Task prompt: Pictures excluded, copy word for word the lines from the one holding "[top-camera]" through the last line below.

Records contained in a dataset:
::::

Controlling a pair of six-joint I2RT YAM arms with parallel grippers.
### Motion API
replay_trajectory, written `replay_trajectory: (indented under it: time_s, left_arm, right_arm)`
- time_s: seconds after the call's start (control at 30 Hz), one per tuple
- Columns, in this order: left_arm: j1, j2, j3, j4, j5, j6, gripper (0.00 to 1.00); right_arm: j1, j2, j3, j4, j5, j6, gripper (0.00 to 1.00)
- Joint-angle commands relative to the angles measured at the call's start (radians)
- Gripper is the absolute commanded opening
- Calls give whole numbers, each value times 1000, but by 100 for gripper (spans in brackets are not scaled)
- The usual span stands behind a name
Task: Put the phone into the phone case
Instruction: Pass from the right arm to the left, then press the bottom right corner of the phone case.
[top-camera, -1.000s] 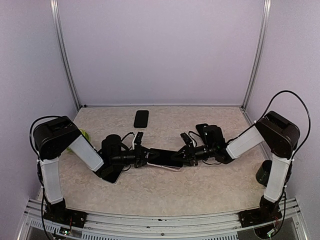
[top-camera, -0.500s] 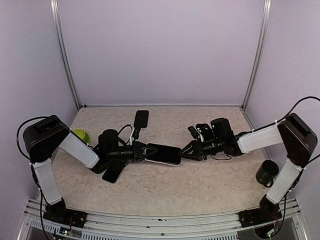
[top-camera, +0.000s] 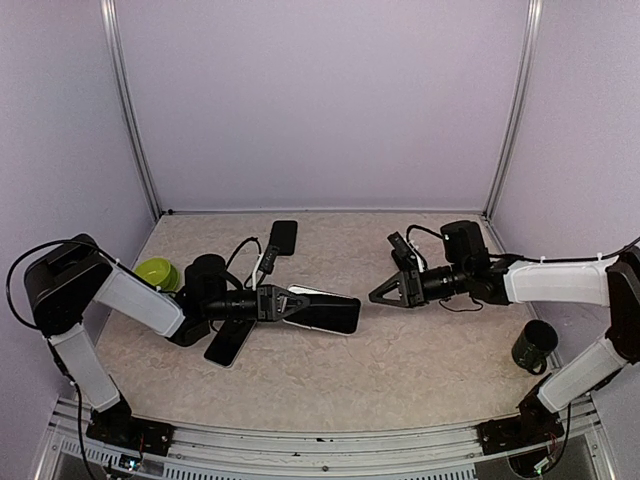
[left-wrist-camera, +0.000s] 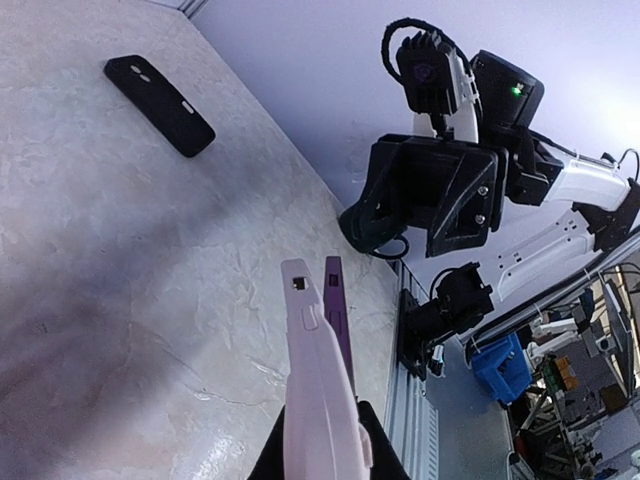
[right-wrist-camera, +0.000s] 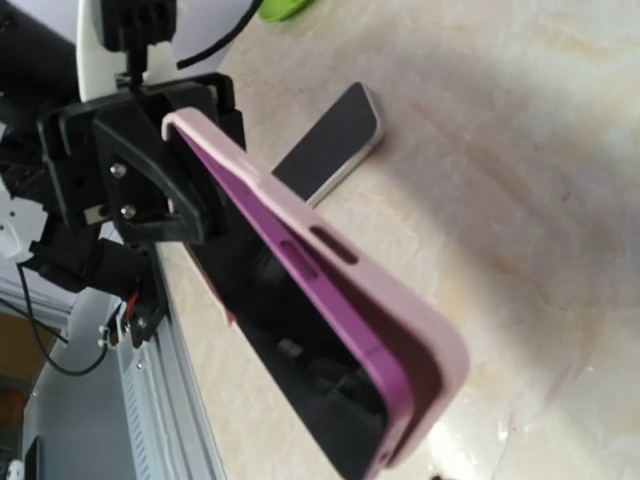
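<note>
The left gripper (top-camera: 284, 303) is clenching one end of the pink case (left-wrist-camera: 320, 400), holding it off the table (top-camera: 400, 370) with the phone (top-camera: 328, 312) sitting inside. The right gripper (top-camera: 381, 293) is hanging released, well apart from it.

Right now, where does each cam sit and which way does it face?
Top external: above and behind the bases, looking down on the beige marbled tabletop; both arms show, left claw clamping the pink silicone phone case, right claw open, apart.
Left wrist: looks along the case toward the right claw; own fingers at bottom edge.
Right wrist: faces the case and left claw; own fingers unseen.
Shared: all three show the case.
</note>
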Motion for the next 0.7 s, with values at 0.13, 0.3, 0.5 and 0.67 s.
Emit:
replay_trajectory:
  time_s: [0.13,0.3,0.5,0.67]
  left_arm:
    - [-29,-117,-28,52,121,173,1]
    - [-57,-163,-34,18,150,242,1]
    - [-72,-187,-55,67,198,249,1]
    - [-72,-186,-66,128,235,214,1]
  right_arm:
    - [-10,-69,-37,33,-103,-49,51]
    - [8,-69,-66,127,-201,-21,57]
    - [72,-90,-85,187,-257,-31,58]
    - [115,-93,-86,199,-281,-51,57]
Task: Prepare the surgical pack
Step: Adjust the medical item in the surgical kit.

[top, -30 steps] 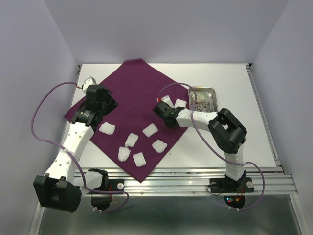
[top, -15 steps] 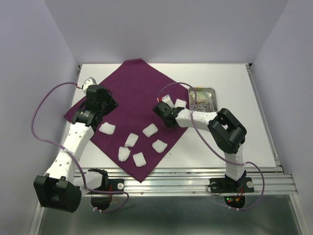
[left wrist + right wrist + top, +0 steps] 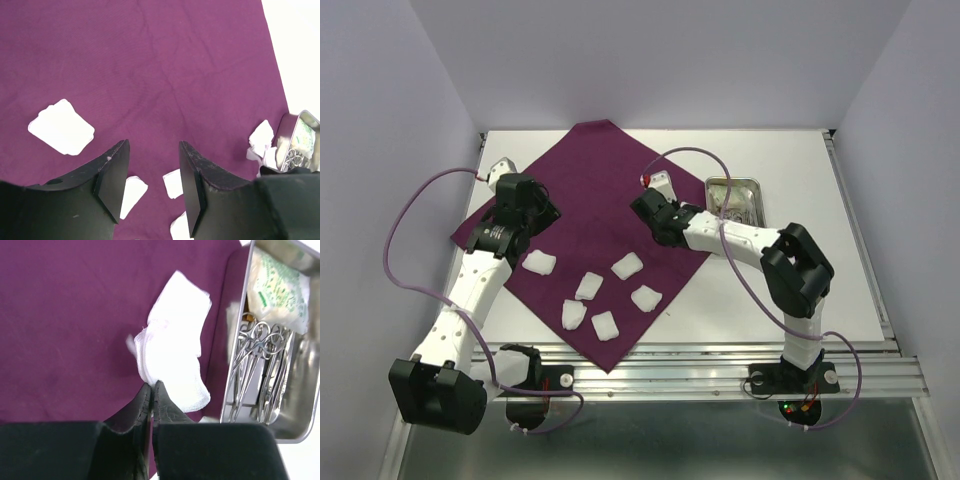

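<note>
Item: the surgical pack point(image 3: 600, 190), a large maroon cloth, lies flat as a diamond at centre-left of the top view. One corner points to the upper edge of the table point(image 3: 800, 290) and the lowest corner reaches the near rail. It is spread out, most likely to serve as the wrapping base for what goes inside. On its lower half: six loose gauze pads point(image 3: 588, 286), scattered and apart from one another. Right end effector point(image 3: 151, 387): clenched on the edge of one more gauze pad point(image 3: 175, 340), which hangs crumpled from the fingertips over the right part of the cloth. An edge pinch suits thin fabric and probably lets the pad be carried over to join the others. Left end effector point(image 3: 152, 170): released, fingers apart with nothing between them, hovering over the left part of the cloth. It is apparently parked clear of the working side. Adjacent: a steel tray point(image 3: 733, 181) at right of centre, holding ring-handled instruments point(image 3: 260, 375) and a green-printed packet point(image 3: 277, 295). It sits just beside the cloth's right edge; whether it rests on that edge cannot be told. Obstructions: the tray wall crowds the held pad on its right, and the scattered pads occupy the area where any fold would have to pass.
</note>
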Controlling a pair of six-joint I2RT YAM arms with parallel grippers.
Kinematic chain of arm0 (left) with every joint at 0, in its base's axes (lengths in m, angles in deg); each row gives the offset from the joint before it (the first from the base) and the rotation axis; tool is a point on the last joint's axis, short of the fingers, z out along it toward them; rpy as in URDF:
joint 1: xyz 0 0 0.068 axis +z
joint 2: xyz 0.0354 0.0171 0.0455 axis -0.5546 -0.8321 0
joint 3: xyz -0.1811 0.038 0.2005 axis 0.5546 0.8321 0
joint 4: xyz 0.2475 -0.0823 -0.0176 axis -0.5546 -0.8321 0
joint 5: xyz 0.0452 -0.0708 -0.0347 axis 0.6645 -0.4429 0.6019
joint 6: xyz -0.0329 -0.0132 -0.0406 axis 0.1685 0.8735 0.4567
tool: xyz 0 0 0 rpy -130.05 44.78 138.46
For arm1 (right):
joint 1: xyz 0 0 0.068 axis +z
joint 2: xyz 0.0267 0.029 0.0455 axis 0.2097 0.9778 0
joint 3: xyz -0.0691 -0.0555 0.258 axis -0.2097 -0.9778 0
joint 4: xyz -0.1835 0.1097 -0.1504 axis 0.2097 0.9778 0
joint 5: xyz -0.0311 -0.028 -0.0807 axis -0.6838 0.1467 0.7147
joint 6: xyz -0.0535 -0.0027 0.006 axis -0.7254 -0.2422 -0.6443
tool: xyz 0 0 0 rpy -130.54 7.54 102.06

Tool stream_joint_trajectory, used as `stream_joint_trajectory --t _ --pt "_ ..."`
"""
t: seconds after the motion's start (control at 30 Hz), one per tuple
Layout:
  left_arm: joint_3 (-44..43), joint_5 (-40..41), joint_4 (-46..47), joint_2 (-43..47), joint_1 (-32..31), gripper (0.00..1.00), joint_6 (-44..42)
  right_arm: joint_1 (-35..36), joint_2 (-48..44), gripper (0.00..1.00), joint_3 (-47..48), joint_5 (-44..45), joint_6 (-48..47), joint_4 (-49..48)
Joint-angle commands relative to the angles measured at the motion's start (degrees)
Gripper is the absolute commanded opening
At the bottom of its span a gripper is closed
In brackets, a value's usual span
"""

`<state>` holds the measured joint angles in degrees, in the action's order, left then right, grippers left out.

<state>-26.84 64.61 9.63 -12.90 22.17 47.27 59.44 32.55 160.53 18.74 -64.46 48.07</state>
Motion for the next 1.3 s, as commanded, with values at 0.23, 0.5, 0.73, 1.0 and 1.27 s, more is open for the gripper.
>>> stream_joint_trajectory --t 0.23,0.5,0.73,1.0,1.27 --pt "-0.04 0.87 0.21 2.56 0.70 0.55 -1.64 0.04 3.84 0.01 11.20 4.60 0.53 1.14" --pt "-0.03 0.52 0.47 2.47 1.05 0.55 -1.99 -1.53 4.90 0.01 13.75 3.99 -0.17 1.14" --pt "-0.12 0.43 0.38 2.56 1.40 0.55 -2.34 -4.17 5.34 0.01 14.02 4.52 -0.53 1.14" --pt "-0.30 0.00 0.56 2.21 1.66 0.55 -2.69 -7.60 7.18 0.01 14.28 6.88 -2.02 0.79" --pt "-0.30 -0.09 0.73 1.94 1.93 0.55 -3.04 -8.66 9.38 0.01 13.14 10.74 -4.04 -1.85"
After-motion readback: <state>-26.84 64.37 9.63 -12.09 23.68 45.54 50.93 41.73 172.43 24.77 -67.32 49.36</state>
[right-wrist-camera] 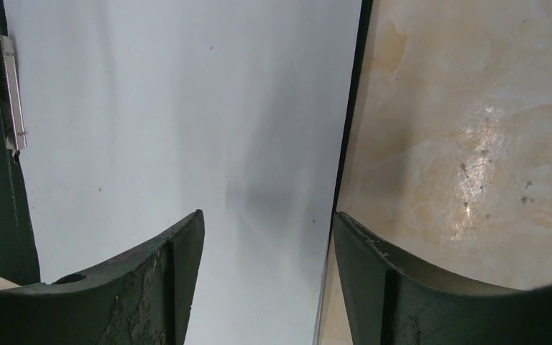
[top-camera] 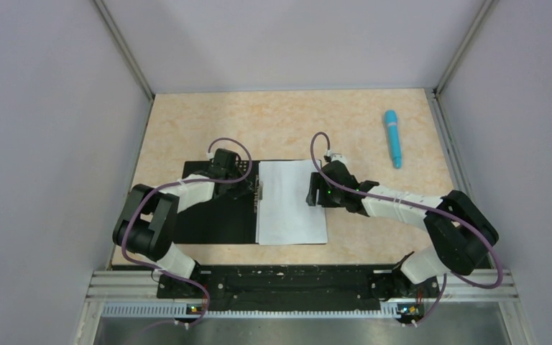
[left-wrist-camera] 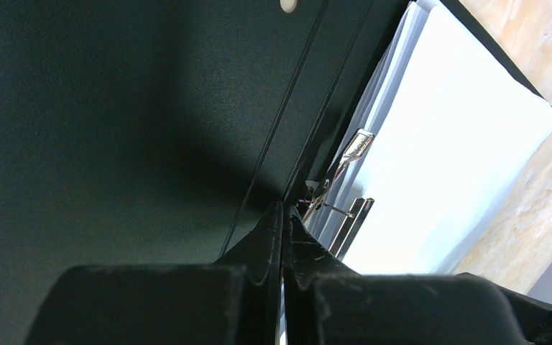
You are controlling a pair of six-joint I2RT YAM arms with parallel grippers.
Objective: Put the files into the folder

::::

Answer box:
[top-camera] 
[left-wrist-camera] 
You are controlling a pair of six-joint I2RT YAM arms with parallel grippers.
Objective: Put the files into the folder

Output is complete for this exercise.